You are viewing a plain text version of this content. The canonical link for it is here.
Posted to dev@accumulo.apache.org by Jonathan Allison-Pacheco <jp...@gmail.com> on 2023/02/27 19:44:53 UTC

Manually initiating compaction on correct tablet(s)

Hi, I'm working on a project where we are needing to initiate a compaction
upon deleting an entry or set of entries. Looking at the
TableOperations.compact method, it asks for `start` and `end` parameters,
which are meant to include all tablets contained between the ones where
those two rows exist, not including the start; such that (start, end].

This is a bit confusing to my interpretation, as if I need to run a
compaction where a single row was involved, the method suggests it will
compact the tablets between row+1 and row. Is that interpretation correct,
and if so, is that a proper way of utilizing this method?

If not, what is the intended way of performing this type of task?

Thank you,
Jonathan Allison-Pacheco
jpachecofs@gmail.com

Re: Manually initiating compaction on correct tablet(s)

Posted by Jonathan Allison-Pacheco <jp...@gmail.com>.
Ok, I think I've understood it from messing around a bit on my own with the
guidance here. My issue was thinking I needed to know the exact ID of the
row prior to the one I need compacted, which in my project's case is not
possible, but through some scan operations I've found a way that will work.

Thank you for the assistance!

On Mon, Feb 27, 2023 at 4:53 PM Ed Coleman <ed...@apache.org> wrote:

> Compactions work on splits / tablets so you will need to compact the
> tablet that contains the row.
>
> Tablets correspond to split points, and the rows between the split points
> are allocated to a single tablet.
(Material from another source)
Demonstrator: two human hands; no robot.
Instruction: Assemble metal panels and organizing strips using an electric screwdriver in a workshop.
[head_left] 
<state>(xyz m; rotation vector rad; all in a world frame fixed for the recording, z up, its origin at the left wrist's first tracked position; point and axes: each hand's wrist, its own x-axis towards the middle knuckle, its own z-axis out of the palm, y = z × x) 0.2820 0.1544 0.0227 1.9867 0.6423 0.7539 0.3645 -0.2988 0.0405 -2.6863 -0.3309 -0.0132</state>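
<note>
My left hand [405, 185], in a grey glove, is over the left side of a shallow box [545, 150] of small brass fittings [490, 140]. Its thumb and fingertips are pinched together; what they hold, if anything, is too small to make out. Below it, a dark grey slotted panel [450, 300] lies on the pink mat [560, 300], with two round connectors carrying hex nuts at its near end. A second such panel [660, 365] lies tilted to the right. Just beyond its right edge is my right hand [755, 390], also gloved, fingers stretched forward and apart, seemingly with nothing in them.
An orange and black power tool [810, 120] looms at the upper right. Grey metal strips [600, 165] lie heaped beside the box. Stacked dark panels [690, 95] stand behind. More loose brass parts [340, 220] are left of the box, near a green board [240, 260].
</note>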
During a compaction the tablet will
> process all of the rows in that tablet and write a single file containing
> the rows for that tablet that pass the compaction filters and that do not
> contain a deletion marker.
>
> With a sample table id=3, name = ns1.tbl2 and split points at aaa, bbb,
> ccc, ddd, and remainder - I can examine the compaction counters by scanning
> the metadata table.
>
> scan -t accumulo.metadata -b 3; -e 3~ -c srv:compact
> 3;aaa srv:compact []    2
> 3;bbb srv:compact []    2
> 3;ccc srv:compact []    2
> 3;ddd srv:compact []    2
> 3< srv:compact []       2
>
> Then, run a compaction for split ccc using:
>
> compact -w -t ns1.tbl2 -b bbb~ -e ccc
>
> results in:
>
> scan -t accumulo.metadata -b 3; -e 3~ -c srv:compact
> 3;aaa srv:compact []    2
> 3;bbb srv:compact []    2
> 3;ccc srv:compact []    3
> 3;ddd srv:compact []    2
> 3< srv:compact []       2
>
> The begin row of the compaction (bbb~) specifies everything that sorts
> after after the split point  bbb.  This may help if you want to confirm
> that you compacted the correct range.
>
> On 2023/02/27 19:44:53 Jonathan Allison-Pacheco wrote:
> > Hi, I'm working on a project where we are needing to initiate a
> compaction
> > upon deleting an entry or set of entries. Looking at the
> > TableOperations.compact method, it asks for `start` and `end` parameters,
> > which are meant to include all tablets contained between the ones where
> > those two rows exist, not including the start; such that (start, end].
> >
> > This is a bit confusing to my interpretation, as if I need to run a
> > compaction where a single row was involved, the method suggests it will
> > compact the tablets between row+1 and row. Is that interpretation
> correct,
> > and if so, is that a proper way of utilizing this method?
> >
> > If not, what is the intended way of performing this type of task?
> >
> > Thank you,
> > Jonathan Allison-Pacheco
> > jpachecofs@gmail.com
> >
>

Re: Manually initiating compaction on correct tablet(s)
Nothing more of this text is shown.